On 2 April 1946, the British occupation administration launched the German-language newspaper Die Welt, aimed at German readers.
After the war, the German media had to be created anew. Until May 1945, all newspapers were either Nazi or emphatically neutral, so the Allies prohibited their publication. The devastated country lacked paper, printers and, above all, investment and staff. The United States published the Allgemeine Zeitung in Berlin and the Neue Zeitung in Munich in its zone of occupation, and the USSR published Die Tägliche Rundschau. Die Welt was founded in Hamburg in 1946 by the British occupation administration.
The newspaper set high standards from the start – to be on a par with The Times. A journalist, Rudolf Küstermeier, liberated from concentration camps by the Allies, became editor-in-chief.

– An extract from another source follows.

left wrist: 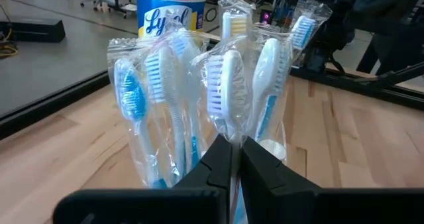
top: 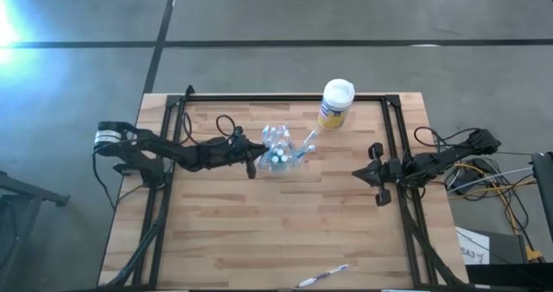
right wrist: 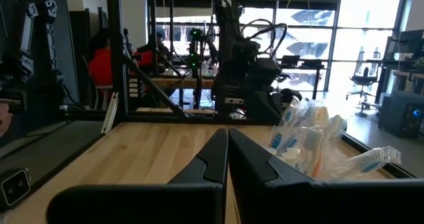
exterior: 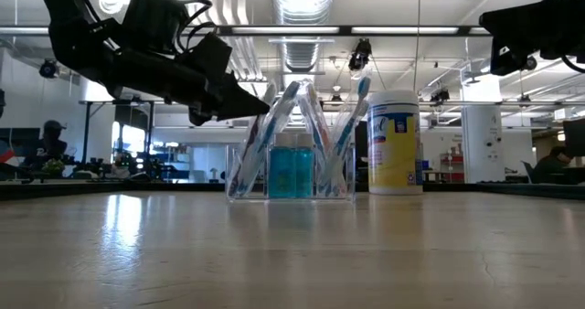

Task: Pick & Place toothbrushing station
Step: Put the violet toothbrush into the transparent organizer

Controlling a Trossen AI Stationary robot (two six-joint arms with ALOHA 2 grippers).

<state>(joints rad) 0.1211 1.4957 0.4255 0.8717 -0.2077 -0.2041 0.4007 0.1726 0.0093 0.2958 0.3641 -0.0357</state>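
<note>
A wrapped toothbrush [top: 321, 276] lies alone at the near edge of the table [top: 225, 240]. Further in, toward the back middle, stands the clear toothbrush holder [top: 278, 156], full of wrapped brushes. The left gripper [top: 252, 162] is right beside the holder, on its left side, with its tips just at the wall. Its fingers [left wrist: 222, 168] are pressed together and hold nothing. The right gripper [top: 378, 176] waits well apart at the right edge, also pinched together and empty. Behind the holder, near the back rail, stands a yellow canister [top: 335, 104] with white lid.
</note>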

At first, news and editorials would follow British policy, but from 1947 on, the paper would publish two articles on major topics: one pro-British and the other pro-German. At the end of 1946, Die Welt would send its own correspondents to world capitals.
In 1948 the newspaper became the property of German investors and on 1 July 1949 published its principles: “...to be above all parties: honest in reporting the news and objective in taking a stand. Die Welt seeks to support democratic thinking, by which it contributes to the formation of healthy public opinion in Germany”. By the end of the 1940s, the circulation of Die Welt would reach 600,000 copies.
On 2 January 1950, Küstermeier resigned his position, and British control was lifted on 21 April the same year. On 17 September 1953, the newspaper would be bought by the media concern Axel Springer SE.
Today, the newspaper is viewed as being of a conservative slant and it is one of the founding members of the Leading European Newspaper Alliance (LENA), which includes seven other major conservative newspapers in Europe.